PyBaMM
PyBaMM copied to clipboard
Excessive RAM consumption when running multiple simulations (Solver Issue)
Problem description
When using the same solver object for multiple simulations, memory consumption increases every simulation. The issue is triggered by the solver object. (If this is desired behaviour, please close the issue.)
This minimal example triggers the Issue
import pybamm as pb
import gc
solver = pb.CasadiSolver(mode="safe")
para = pb.ParameterValues(chemistry=pb.parameter_sets.Chen2020)
model = pb.lithium_ion.SPM()
exp = pb.Experiment(["Discharge at 0.2C until 2.9V (1 minutes period)"])
for i in range(30):
print(i)
sim = pb.Simulation(model, experiment=exp, parameter_values=para, solver=solver)
sim.solve()
del sim
gc.collect()
This minimal example is a workaround for the Issue
import pybamm as pb
import gc
para = pb.ParameterValues(chemistry=pb.parameter_sets.Chen2020)
exp = pb.Experiment(["Discharge at 0.2C until 2.9V (1 minutes period)"])
model = pb.lithium_ion.SPM()
for i in range(30):
print(i)
solver = pb.CasadiSolver(mode="safe") # creating solver object every iteration
sim = pb.Simulation(model, experiment=exp, parameter_values=para, solver=solver)
sim.solve()
del sim, solver # deleting object every iteration frees the space
gc.collect()
I have never done much with memory profiling. Do you know a workflow for this?

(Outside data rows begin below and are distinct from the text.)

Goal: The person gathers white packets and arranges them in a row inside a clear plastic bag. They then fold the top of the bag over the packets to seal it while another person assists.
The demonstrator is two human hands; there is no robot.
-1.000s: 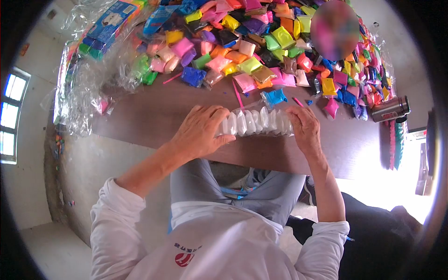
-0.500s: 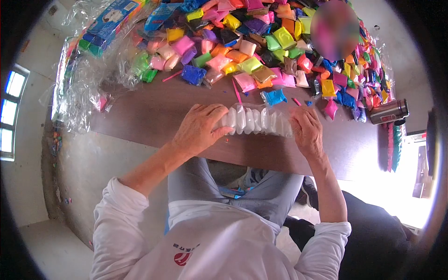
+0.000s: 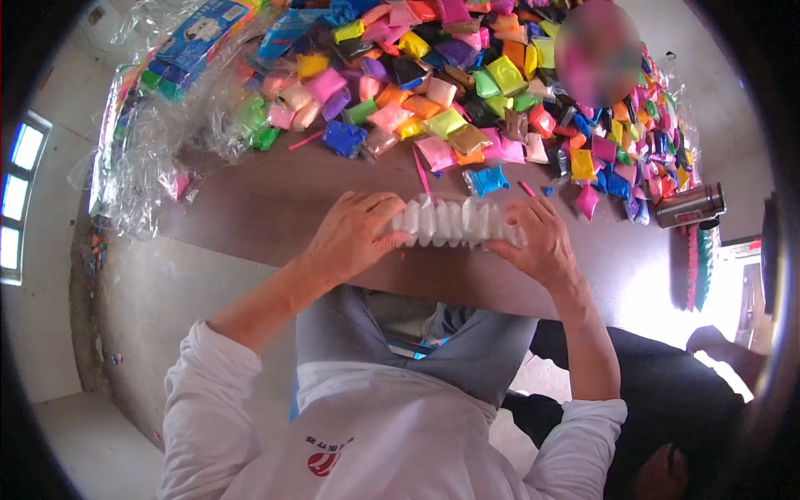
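Observation:
A row of several white packets [image 3: 451, 222] stands on edge, pressed side by side, on the brown table. My left hand [image 3: 354, 233] grips the row's left end, thumb in front and fingers behind. At the opposite end, my right hand [image 3: 537, 240] closes around the last packets, its thumb along the near side. Just beyond the row lie a blue packet [image 3: 487, 180] and a thin pink stick [image 3: 422, 172]. What is inside the white packets cannot be made out.
A big heap of colourful small packets [image 3: 433, 108] covers the table's far side. Crumpled clear plastic bags [image 3: 154, 171] lie at the left. A metal cup [image 3: 690, 206] stands tilted at the right edge. A person in dark clothing [image 3: 667, 400] is close on my right.
My right hand has shifted slightly left and wrapped its thumb around the row's end, and the row looks more tightly pressed. The person at the right has moved, with an arm now showing.

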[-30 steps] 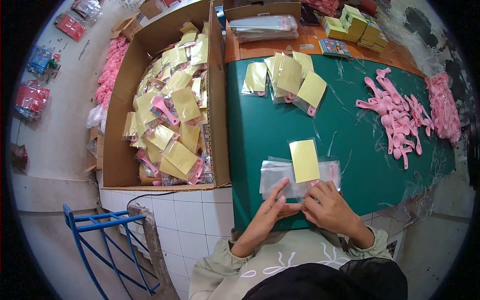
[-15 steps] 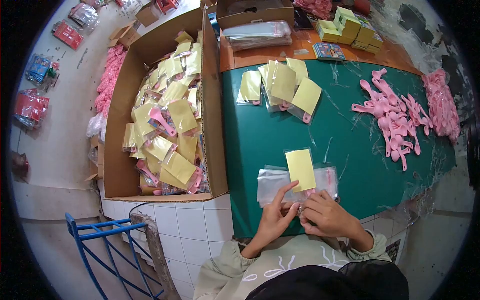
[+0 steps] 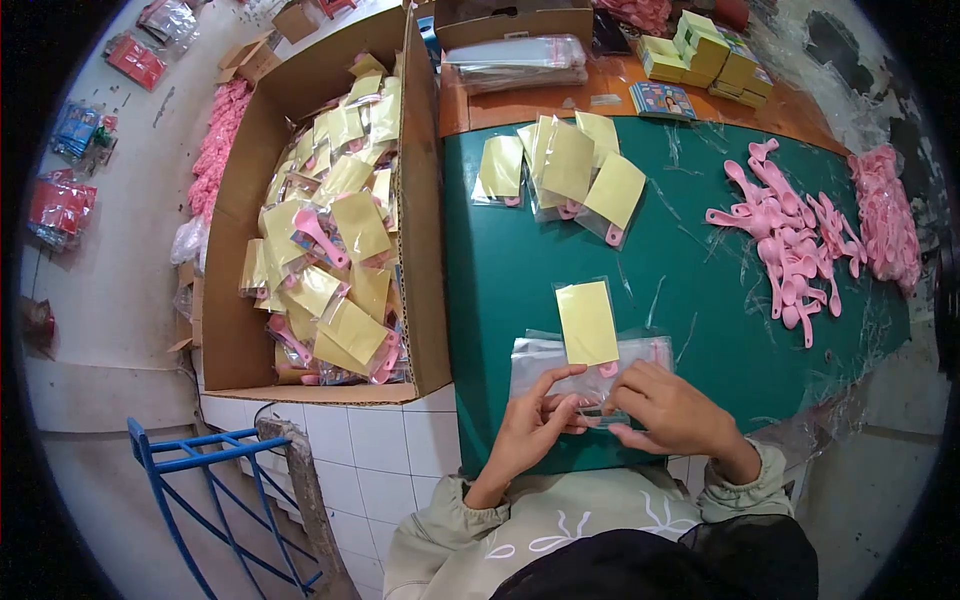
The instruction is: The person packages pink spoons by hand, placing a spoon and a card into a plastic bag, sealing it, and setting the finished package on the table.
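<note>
A clear bag with a yellow card (image 3: 588, 322) and the end of a pink spoon (image 3: 608, 369) lies over a stack of clear bags (image 3: 535, 362) near the front edge of the green table (image 3: 500, 275). My left hand (image 3: 535, 425) is closed at the lower left of the bag's open end, fingers pinching its plastic. At the right of that end, my right hand (image 3: 665, 410) has its fingers closed on the same plastic. The fingertips of both hands are close together just below the card.
A large carton (image 3: 427, 330) of packed bags stands at left. Several packed bags (image 3: 566, 165) lie at the table's back, loose pink spoons (image 3: 795, 255) at right beside a bundled bag of spoons (image 3: 885, 220). Yellow card stacks (image 3: 700, 50) and a blue metal frame (image 3: 210, 463) are farther out.
The bag with the yellow card has shifted slightly up and left and tilts differently. My hands have moved a little apart, with more clear plastic showing between them.
</note>
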`<state>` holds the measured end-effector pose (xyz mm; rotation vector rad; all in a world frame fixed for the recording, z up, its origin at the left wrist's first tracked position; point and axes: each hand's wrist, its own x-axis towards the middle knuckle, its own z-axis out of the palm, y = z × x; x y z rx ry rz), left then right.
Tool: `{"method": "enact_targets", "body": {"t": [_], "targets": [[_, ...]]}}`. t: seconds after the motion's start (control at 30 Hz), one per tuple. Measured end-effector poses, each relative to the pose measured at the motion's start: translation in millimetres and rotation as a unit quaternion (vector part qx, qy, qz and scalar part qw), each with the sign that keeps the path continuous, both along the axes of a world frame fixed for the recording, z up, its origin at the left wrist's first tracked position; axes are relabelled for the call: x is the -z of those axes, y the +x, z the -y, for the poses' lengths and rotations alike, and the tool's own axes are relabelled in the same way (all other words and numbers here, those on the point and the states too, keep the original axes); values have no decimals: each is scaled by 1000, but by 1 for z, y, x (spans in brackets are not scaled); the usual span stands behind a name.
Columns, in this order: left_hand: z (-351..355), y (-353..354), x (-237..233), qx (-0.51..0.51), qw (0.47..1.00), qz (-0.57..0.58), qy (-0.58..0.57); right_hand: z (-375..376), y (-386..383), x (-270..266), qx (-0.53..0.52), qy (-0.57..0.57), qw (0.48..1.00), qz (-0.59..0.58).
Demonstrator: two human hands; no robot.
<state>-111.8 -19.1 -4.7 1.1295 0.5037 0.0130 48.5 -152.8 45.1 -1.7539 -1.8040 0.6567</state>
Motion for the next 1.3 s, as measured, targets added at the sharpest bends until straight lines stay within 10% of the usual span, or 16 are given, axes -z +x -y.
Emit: {"method": "enact_targets", "body": {"t": [0.8,1.13,1.2,1.3], "targets": [[7,4,22,-67,992,7,104,-9,-19,21,2,55,998,25],[1,5,17,-63,996,12,63,62,116,-12,20,129,909,-396],[-1,3,17,-37,997,10,73,92,177,-28,152,83,906,-387],[-4,2,20,-8,997,21,75,117,205,-29,481,-255,835,75]]}}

Ok, I think I understand what is going on (but not 100% sure)
What's happening
- When the simulation solves the model, it has to first set parameters and discretize. When doing this, it creates a new copy of the model, so that the model that you pass in is not unexpectedly changed
- When solving, the solver first performs a "set up" step where it does some preprocessing on the model (calculating jacobians, converting to casadi, etc). To avoid having to do this every time the same model is solved, it saves which models it has already preprocessed in a dictionary
self.models_set_up
. - Hence in each iteration of the loop the solver sees a new model (since the simulation creates a new model each time) and hence is performing the "set up" step each time, and storing the models. These are the really memory-expensive objects. They are then getting stored in the solver and not removed by garbage collection when the simulation is deleted (unless the solver is also deleted).
** Workaround **
I don't think it's worth doing anything about this at this stage. Depending on your use case some possible fixes are:
- Define the simulation outside the for loop so that the discretization only happens once (this will get you a big performance gain anyway)
- If that's not possible, and you don't want to delete the solver each time, clear which models are saved in the solver:
solver.models_set_up = {}
Let me know if either of these fix the excessive RAM consumption issue for you
I quickly tried your solution:
def workaround_sulzer_01():
model = pb.lithium_ion.SPM()
para = pb.ParameterValues(chemistry=pb.parameter_sets.Chen2020)
exp = pb.Experiment(["Discharge at 0.2C until 2.9V (1 minutes period)"])
solver = pb.CasadiSolver(mode="safe")
for i in range(1000):
sim = pb.Simulation(model, experiment=exp, parameter_values=para, solver=solver)
sim.solve()
solver.models_set_up = {}
print(f"cycle {i:>4}, solver_size: {sys.getsizeof(solver):>4}B")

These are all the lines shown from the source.